Esta identificação com o Senhor é um traço essencial da vida espiritual do sacerdote. Como dizia São Gregório Magno, «os que celebramos os mistérios da paixão do Senhor, temos que imitar o que fazemos. E então a hóstia ocupará o nosso lugar diante de Deus, se nos fazemos hóstia nós próprios»[8].
A inteira existência sacerdotal orienta-se para que o próprio eu diminua, para que cresça Cristo no presbítero, ocultar-se, sem procurar protagonismo, para que apareça apenas a eficácia salvadora do Senhor; desaparecer, para que Cristo se faça presente através do exercício abnegado e humilde do ministério. Ocultar-se e desaparecer[9]é uma fórmula que agradava muito a S. Josemaria. Convida, especialmente os sacerdotes, a preferir o sacrifício escondido e silencioso[10] às manifestaçõesaparatosas ou chamativas.

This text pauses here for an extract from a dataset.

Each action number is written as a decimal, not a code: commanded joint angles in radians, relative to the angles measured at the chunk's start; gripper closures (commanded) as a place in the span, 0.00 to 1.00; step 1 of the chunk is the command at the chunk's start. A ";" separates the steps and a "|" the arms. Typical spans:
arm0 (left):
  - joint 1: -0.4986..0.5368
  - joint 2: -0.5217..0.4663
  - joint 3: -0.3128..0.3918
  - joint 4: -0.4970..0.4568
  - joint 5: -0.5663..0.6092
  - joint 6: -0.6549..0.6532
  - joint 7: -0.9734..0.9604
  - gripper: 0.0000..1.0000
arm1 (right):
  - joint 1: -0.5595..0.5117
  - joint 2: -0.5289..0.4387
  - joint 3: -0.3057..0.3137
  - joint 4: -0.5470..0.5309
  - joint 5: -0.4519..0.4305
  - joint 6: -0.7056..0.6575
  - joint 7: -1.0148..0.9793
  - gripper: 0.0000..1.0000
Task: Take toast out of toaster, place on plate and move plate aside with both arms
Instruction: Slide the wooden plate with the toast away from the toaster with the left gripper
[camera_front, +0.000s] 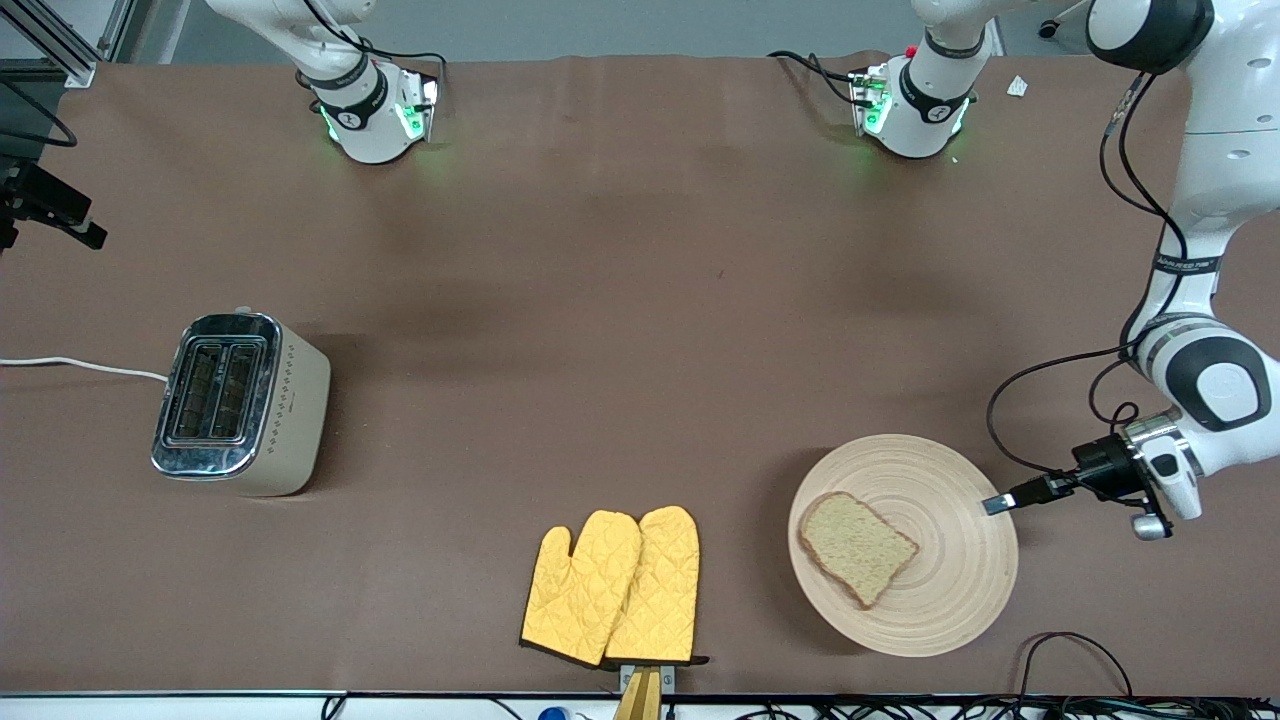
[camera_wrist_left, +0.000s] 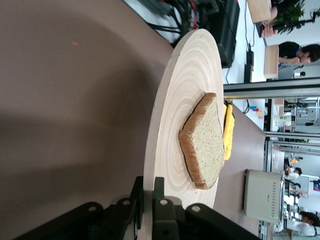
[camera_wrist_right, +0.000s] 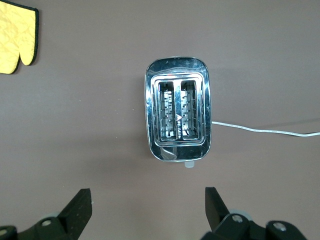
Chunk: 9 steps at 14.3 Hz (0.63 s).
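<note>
With toast (camera_front: 857, 547) lying on plate (camera_front: 945, 470), left tool (camera_front: 998, 503) clamping rim: sliding low, level; right tool (camera_wrist_right: 145, 210) gaping empty over toaster (camera_wrist_right: 178, 115).

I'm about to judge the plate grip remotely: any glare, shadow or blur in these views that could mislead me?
Front view: even light, soft arm shadows on the brown table; plate and toast sharp. Left wrist view: left gripper shut on the plate rim, dark and near, a broad shadow beside it. Right wrist view: toaster chrome top mirrors glare, empty slots readable; right gripper open.
</note>
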 joint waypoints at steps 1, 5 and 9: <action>0.062 -0.027 -0.015 -0.092 -0.006 -0.007 0.118 0.99 | -0.006 -0.005 -0.002 -0.001 0.008 -0.004 -0.014 0.00; 0.189 -0.033 -0.020 -0.212 -0.006 -0.022 0.304 0.99 | -0.006 -0.005 -0.002 -0.003 0.005 -0.004 -0.016 0.00; 0.232 -0.043 -0.018 -0.242 -0.005 -0.050 0.312 0.95 | -0.004 -0.005 -0.002 -0.003 0.005 -0.004 -0.016 0.00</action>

Paradoxalmente, para contrapor à ausência de Deus num mundo secularizado, S. Josemaria propõe aos sacerdotes, não tanto uma forte atividade pública, com a sua correspondente ressonância mediática, mas, simplesmente, ocultar-se e desaparecer. Deste modo, ao desaparecer o "eu" do sacerdote, propagar-se-á a presença de Cristo no mundo, de acordo com a lógica divina que se nos mostra na celebração da Eucaristia.
«Parece-me que aos sacerdotes se nos pede a humildade de aprender a não estar na moda, de ser realmente servos dos servos de Deus – lembrando-nos daquele grito do Baptista: illum oportet crescere, me autem minui (Jo3, 30); convém que Cristo cresça e que eu diminua – para que os cristãos correntes, os leigos, tornem Cristo presente, em todos os ambientes da sociedade. (...). Quem pense que, para que a voz de Cristo se faça ouvir no mundo de hoje, é necessário que o clero fale ou se faça sempre presente, não entendeu ainda bem a dignidade da vocação divina de todos e de cada um dos fiéis cristãos»[11].
A existência sacerdotal consiste em pôr todo o próprio à mercê de Deus, emprestar a voz ao Senhor, para que fale Ele; emprestar-Lhe as mãos, para que atue Ele; emprestar-Lhe o corpo e a alma para que Ele cresça no sacerdote e, através do seu ministério, em cada um dos fiéis cristãos. Ante os desafios do nosso mundo, S. Josemaria ensina aos sacerdotes humildade e abnegação, pôr inteiramente à disposição do Senhor o próprio eu.
2. «Empresto ao Senhor a minha voz».
Familiaridade com a Palavra e disponibilidade para as almas.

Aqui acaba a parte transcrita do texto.